Commentary: Council pushes right not to know
Some Brisbane City Council staff seem to have missed the point of legislation that gives citizens the right to access information it holds.
During the past several months Newbytes journalists, reporting the news to inform the public, have routinely been fobbed off, denied information and subjected to intimidation.
Newsbytes acknowledges the BCC media office receives hundreds of requests for information and comment every month. And some BCC media staff have been helpful in providing information.
But the number of incidents where Newsbytes phone calls and emails go unanswered for days at a time is, at the very least, poor service.
BCC staff intimidation and unnecessary delaying tactics to provide information is unacceptable.
Some examples make the point.
A Newsbytes journalist contacted the BCC media unit on 27 July with a couple of specific questions about the BCC’s Burnett Lane project. The requests went unanswered for almost a week. Then the journalist asked to be put in contact with one of the artists but the request was denied.

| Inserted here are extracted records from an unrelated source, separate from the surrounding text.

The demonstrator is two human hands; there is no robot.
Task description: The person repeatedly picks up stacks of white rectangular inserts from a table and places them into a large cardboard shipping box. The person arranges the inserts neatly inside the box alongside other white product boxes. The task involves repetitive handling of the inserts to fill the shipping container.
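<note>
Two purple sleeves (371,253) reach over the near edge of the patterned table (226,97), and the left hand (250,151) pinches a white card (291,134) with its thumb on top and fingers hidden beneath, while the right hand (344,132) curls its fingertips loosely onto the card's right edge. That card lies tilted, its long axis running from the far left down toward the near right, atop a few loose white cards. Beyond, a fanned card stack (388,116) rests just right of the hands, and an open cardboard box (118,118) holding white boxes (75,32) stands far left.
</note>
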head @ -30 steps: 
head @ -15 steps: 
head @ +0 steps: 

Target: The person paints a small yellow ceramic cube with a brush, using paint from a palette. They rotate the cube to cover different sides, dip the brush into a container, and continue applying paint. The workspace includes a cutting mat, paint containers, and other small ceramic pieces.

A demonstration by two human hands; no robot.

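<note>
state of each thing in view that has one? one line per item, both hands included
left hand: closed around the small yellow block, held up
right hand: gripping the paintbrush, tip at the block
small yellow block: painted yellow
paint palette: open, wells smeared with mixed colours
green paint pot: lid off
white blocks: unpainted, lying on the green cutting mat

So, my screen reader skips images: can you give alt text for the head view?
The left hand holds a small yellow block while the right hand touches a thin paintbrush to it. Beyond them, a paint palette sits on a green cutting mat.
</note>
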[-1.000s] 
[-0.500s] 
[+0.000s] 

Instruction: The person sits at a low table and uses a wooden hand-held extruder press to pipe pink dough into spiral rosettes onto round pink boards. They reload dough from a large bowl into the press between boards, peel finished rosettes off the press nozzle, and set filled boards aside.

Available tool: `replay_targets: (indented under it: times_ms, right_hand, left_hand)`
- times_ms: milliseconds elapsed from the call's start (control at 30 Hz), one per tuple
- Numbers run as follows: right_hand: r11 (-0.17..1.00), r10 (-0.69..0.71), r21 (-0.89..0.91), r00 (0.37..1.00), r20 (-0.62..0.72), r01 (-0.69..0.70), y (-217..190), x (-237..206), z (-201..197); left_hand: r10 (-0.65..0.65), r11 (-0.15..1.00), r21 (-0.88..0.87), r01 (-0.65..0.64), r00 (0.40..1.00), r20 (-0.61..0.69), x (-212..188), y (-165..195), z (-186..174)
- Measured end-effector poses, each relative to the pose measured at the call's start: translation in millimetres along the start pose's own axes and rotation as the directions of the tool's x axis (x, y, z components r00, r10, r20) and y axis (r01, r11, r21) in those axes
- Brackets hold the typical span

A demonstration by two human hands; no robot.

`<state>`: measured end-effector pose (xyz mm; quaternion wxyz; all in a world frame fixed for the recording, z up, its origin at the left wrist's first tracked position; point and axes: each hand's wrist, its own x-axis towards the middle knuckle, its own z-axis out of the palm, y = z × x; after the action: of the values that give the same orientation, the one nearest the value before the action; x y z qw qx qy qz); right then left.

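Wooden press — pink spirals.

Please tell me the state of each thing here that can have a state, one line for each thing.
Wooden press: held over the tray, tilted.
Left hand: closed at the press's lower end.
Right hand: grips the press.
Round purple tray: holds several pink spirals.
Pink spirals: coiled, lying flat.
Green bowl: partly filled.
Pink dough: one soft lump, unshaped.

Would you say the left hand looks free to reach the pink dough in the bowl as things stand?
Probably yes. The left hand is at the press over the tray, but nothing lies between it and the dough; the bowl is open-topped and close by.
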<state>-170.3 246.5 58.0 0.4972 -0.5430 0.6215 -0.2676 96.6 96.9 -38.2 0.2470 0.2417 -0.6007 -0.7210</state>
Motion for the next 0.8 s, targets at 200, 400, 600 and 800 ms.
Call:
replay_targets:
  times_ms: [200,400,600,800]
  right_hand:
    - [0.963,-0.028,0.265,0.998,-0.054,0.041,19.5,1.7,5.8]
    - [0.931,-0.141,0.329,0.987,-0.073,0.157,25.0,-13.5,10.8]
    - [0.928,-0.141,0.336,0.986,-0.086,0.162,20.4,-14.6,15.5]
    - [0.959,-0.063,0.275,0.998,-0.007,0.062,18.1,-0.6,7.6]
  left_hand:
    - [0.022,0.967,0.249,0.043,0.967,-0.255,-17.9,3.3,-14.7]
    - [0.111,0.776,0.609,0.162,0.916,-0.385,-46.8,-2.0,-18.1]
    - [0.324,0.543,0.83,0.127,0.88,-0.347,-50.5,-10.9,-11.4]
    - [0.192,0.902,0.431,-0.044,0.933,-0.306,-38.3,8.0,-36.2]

The same journalist was rebuked by BCC media staff when she went to their office to chase up the information. Ironically, the student, an accomplished feature writer, was trying to write a human interest piece reflecting well on a Council achievement. Why such an inquiry should have been met with resistance and lack of interest cannot be imagined.
Another Newsbytes journalist was denied information when she asked for a comment about the small attendance numbers at a BCC organised event for Black History Month. One of the participants told Newsbytes the BCC had failed to adequately promote the event which resulted in audiences of just eight or nine people.
The journalist asked the BCC event organiser Nancy Bamager to comment on the criticism. Bamager said she would have to speak to her supervisor and would get back to the journalist. But after a few days and no reply, the journalist contacted BCC media again and left a message for Ms Bamager. She did not return the call.
In a disturbing and blatant act of intimidation a BCC councillor’s secretary called security when Newsbytes journalist John Corlett went to the councillor’s office seeking comment about a community protest in connection to the Airport Link Road.
Corlett had made several attempts to contact the councillor and when his phone calls and emails went unanswered he went to the councillor’s office.
The secretary told Corlett the councillor was busy so Corlett said he would wait. She called a security officer who sat next to Corlett for an hour. Corlett said he felt intimidated but stayed to get a comment. Corlett made another attempt to give the councillor a right of reply but was again unsuccessful.
But in terms of BCC’s media officers’ ignorance of democratic rights, the case of a Newsbytes journalist being told to make an application under Right to Information laws, takes the cake.
The journalist asked for basic details about a council land resumption in Upper Kedron.
The matter came before the full Council chamber last month where it was revealed the BCC was resuming the land for “environmental” reasons and the land owners had made several objections.
The journalist, quite rightly, asked the BCC media unit to provide her with access to the Council file in order to establish what the “environmental” reasons were and what objections had been made.
A day after her request, the journalist went into the BCC office to clarify her request.
Again, BCC media staff rebuked the journalist for going to their offices in person.
She said she felt intimidated and embarrassed.
After several days of waiting for a response, the journalist was brusquely told to make a Right to Information application.
In a conversation with this writer a BCC media office spokesman, who does not want to be named, said he agreed that an application under Right to Information law was “overkill” in this case.
In response to the incidents, a BCC spokesman said journalists who requested information were treated with respect and information was provided to mostly meet news deadlines.
He said all large organisations had protocols for dealing with media and BCC was no different.
“Council has a longstanding policy that only approved spokespeople may comment on behalf of BCC,” the anonymous spokesman said.
“Council does not release files to members of the general public due to privacy and commercial in confidence issues without them being checked by the Right to Information and Privacy Officer. This applies to working journalists also.”
It’s almost two decades since the then Queensland Attorney-General Dean Wells told the Parliament a new Bill giving citizens access to government-held information would replace a “culture of secrecy” with a “culture of openness”.
But the new Freedom of Information Act 1992 failed to deliver on the government’s promises of access to information and it was reviewed in 2008.
Prominent barrister and journalist Dr David Solomon and a panel appointed by the Bligh Government made 141 recommendations for changes to how citizens’ access information held by governments, including local government, which is the closest to the people.
Ms Bligh told the parliament on 19 May 2009: “The objects and operational clauses of the bill emphasise that information is to be released administratively unless there is a good reason not to, with applications under the legislation to only be an avenue of last resort.”
One of the central planks of the new Right to Information Act 2009 which came into effect more than a year ago was the “push” model.
The Office of Premier and Cabinet, in its response to the Solomon Review, described the push model as being “fundamental to open and participatory government”.
“Information is provided as a matter of course” unless there are good reasons for it to be withheld, the Government said. New standards in public service practices and culture would mean “…providing information to Queenslanders is recognised as a legitimate and core aspect of every public servant’s day-to-day work”.
Brisbane City Council employees need to review their access to information policies and amend their practice and culture so that they do a better job of meeting the legislature’s objectives.